Sentence prediction(whether it is English, French or German) based on Unigram model and Bigram model [on...

up vote
-2
down vote

favorite

Given a string for example "I hate AI". I need to find out if the sentence is in English, German or French. Unigram Model makes the prediction on the basis of each character frequency in a training text, while Bigram model makes prediction based on what character follow another character.

The following code has 2 methods 1. getBigramResult() 2. getUnigramResult().

Both the method takes an ArrayList<Character> as a parameter and returns a HashMap<Language,Double> with Key as the Language(French, English, Germany) and the probability associated with each language for the given character list as the value. The two methods are almost the same except for

The for loop->

for(int j = 0; j < textCharList.size() - 1; j++)// getBigramResult()



for(int j=0; j<textCharList.size(); j++)// getUnigramResult()

The if condition->

if(textCharList.get(i) !='+' && textCharList.get(i+1) !='+')// getBigramResult()



if(textCharList.get(i)!='+')// getUnigramResult()

The probability calculating function

getConditionalProbability(textCharacter.get(i),textCharacter.get(i+1)) // getBigramResult()



getProbability(textCharacter.get(i))// getUnigramResult()

getBigramResult() works on a class call BigramV2 and getUnigramResult() works on a class call Unigram.

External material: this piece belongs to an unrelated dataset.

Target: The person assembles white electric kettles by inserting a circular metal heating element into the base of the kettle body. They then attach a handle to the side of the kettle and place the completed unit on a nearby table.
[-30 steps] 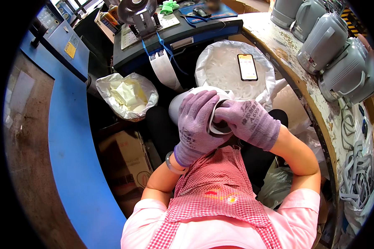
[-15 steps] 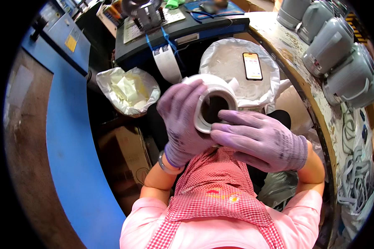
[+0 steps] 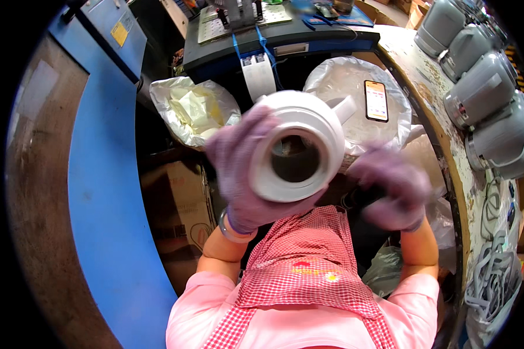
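In my left hand (image 3: pixel 239 168), in a purple-grey glove, is a pale grey-white jug (image 3: pixel 327 125), its round opening turned up toward me. The fingers wrap its left side and underside. Its handle (image 3: pixel 344 109) sticks out at the upper right, and the opening shows a dark inside. To the right of the jug, apart from it, is my right hand (image 3: pixel 393 189), in the same kind of glove. Motion smears its fingers, so whether it holds anything cannot be made out.
A phone (image 3: pixel 376 100) lies on a round container (image 3: pixel 326 78) covered with plastic. A lined bin (image 3: pixel 169 110) holds pale yellow sheets. Several grey jugs (image 3: pixel 480 93) line the worn bench (image 3: pixel 422 75) at right. A blue panel (image 3: pixel 108 192) runs along the left; a dark workbench (image 3: pixel 308 43) stands ahead.
My right hand has come away from the jug's opening and moved right. The jug has tilted and come nearer, so its handle now shows. The view has shifted slightly left.
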### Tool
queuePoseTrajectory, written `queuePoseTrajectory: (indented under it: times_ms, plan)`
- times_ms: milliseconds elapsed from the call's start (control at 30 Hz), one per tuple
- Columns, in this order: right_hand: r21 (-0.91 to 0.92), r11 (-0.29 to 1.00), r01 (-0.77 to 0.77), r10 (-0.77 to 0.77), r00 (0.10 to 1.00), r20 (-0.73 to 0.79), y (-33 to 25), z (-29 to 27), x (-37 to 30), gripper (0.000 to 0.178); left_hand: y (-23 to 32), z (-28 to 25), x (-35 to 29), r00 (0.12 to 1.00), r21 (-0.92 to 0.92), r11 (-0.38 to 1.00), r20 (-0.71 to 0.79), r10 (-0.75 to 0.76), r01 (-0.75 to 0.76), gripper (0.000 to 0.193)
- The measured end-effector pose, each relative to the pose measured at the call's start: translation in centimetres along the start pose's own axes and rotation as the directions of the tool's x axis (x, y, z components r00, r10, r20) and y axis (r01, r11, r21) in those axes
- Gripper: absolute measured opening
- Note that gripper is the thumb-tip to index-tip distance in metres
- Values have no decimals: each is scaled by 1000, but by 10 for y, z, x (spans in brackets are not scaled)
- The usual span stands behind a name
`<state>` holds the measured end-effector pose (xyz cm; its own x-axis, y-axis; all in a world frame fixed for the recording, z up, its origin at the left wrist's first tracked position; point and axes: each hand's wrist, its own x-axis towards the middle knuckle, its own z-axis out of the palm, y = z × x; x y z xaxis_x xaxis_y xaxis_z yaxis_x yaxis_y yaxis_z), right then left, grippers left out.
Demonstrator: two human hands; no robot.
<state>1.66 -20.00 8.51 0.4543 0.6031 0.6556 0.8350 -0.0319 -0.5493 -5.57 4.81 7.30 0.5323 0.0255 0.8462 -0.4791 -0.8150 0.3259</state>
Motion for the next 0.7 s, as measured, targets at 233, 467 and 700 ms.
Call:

The code of the methods are as follows

public static HashMap<Language, Double> getBigramResult(ArrayList<Character> textCharList) {

    HashMap<Language, Double> totalProbabilities = new HashMap<Language, Double>();

    for (int j = 0; j < textCharList.size() - 1; j++) {

        if (textCharList.get(j) != '+' && textCharList.get(j + 1) != '+') {

            FileHandler.writeSentences("BIGRAM :"+textCharList.get(j)+""+textCharList.get(j + 1),false);

            for (int k = 0; k < biGramList.size(); k++) {

                BiGramV2 temp = biGramList.get(k);

                double conditionalProbability = Math.log10(temp.getConditionalProbabilty(textCharList.get(j),

                        textCharList.get(j + 1)));

                updateTotalProbabilities(totalProbabilities,temp.getLanguage(),conditionalProbability);

                FileHandler.writeSentences(temp.getLanguage().toString()+ ": p("+textCharList.get(j+1)+"|"+textCharList.get(j) +") ="+conditionalProbability+"==> log prob of sentence so far: " +totalProbabilities.get(temp.getLanguage()),false);

            }

            FileHandler.writeSentences("",false);

        }

    }

    return totalProbabilities;

}



public static HashMap<Language, Double> getUnigramResult(ArrayList<Character> textCharList) {

    HashMap<Language, Double> totalProbabilities = new HashMap<Language, Double>();

    for (int j = 0; j < textCharList.size(); j++) {

        if (textCharList.get(j) != '+') {

            FileHandler.writeSentences("UNIGRAM :"+textCharList.get(j),false);

            for (int k = 0; k < uniGramList.size(); k++) {

                Unigram temp = uniGramList.get(k);

                double conditionalProbability = Math.log10(temp.getProbabilty(textCharList.get(j)));

                updateTotalProbabilities(totalProbabilities,temp.getLanguage(),conditionalProbability);

                FileHandler.writeSentences(temp.getLanguage().toString()+ ": p("+textCharList.get(j)+") ="+conditionalProbability+"==> log prob of sentence so far: " +totalProbabilities.get(temp.getLanguage()),false);



            }

            FileHandler.writeSentences("",false);

        }

    }

    return totalProbabilities;

}

Both the above methods getBigramResult() and getUnigramResult() are very similar, and I feel like it's not design efficient, but I am not able to refactor them because of the different outer for-loop, if block and different probability calculating methods. Any suggestion on my code would be appreciated.

edited 12 mins ago

asked 5 hours ago

dividedbyzero

New contributor

put on hold as unclear what you're asking by Jamal♦ 1 hour ago

Please clarify your specific problem or add additional details to highlight exactly what you need. As it's currently written, it’s hard to tell exactly what you're asking. See the How to Ask page for help clarifying this question. If this question can be reworded to fit the rules in the help center, please edit the question.

2

Welcome to Code Review! What task does this code accomplish? Please tell us, and also make that the title of the question via edit. Maybe you missed the placeholder on the title element: "State the task that your code accomplishes. Make your title distinctive.". Also from How to Ask: "State what your code does in your title, not your main concerns about it.".
– Sᴀᴍ Onᴇᴌᴀ
4 hours ago

@SᴀᴍOnᴇᴌᴀ Do you think the edits I made are OK?
– dividedbyzero
28 mins ago

Please update the title to express what the code does not your concerns for the code.
– bruglesco
18 mins ago

@bruglesco Do you think its ok now?
– dividedbyzero
11 mins ago

add a comment |

up vote
-2
down vote

favorite

The following code has 2 methods 1. getBigramResult() 2. getUnigramResult().

The for loop->

for(int j = 0; j < textCharList.size() - 1; j++)// getBigramResult()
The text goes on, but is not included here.